**What is being asked**
Lines outside the range are not wanted. Give again exactly the lines between the line holding "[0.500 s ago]" and the line holding "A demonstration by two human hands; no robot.", inclusive, from the listing below.

Record excerpts section start

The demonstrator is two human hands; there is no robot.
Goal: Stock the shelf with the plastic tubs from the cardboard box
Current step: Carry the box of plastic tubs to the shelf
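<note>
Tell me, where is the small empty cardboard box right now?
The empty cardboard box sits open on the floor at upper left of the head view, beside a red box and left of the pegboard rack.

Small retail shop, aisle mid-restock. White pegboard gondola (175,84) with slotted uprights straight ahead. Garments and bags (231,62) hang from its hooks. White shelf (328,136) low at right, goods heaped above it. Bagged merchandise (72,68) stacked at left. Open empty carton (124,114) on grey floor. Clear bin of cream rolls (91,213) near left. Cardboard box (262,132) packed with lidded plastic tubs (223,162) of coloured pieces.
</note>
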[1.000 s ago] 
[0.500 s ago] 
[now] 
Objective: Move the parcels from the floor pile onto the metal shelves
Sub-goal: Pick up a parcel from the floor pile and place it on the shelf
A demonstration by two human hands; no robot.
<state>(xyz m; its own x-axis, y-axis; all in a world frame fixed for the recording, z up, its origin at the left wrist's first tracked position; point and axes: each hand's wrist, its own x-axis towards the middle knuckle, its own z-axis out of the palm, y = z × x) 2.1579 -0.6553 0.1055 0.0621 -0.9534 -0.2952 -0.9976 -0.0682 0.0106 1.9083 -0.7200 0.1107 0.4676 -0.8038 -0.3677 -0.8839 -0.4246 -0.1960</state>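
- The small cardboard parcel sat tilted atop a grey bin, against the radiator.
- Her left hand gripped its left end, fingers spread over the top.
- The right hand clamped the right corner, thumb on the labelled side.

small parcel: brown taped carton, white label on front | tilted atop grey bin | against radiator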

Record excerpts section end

**Result of the task**
[0.500 s ago] 
[now] 
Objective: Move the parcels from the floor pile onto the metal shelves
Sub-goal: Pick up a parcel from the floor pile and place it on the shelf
A demonstration by two human hands; no robot.

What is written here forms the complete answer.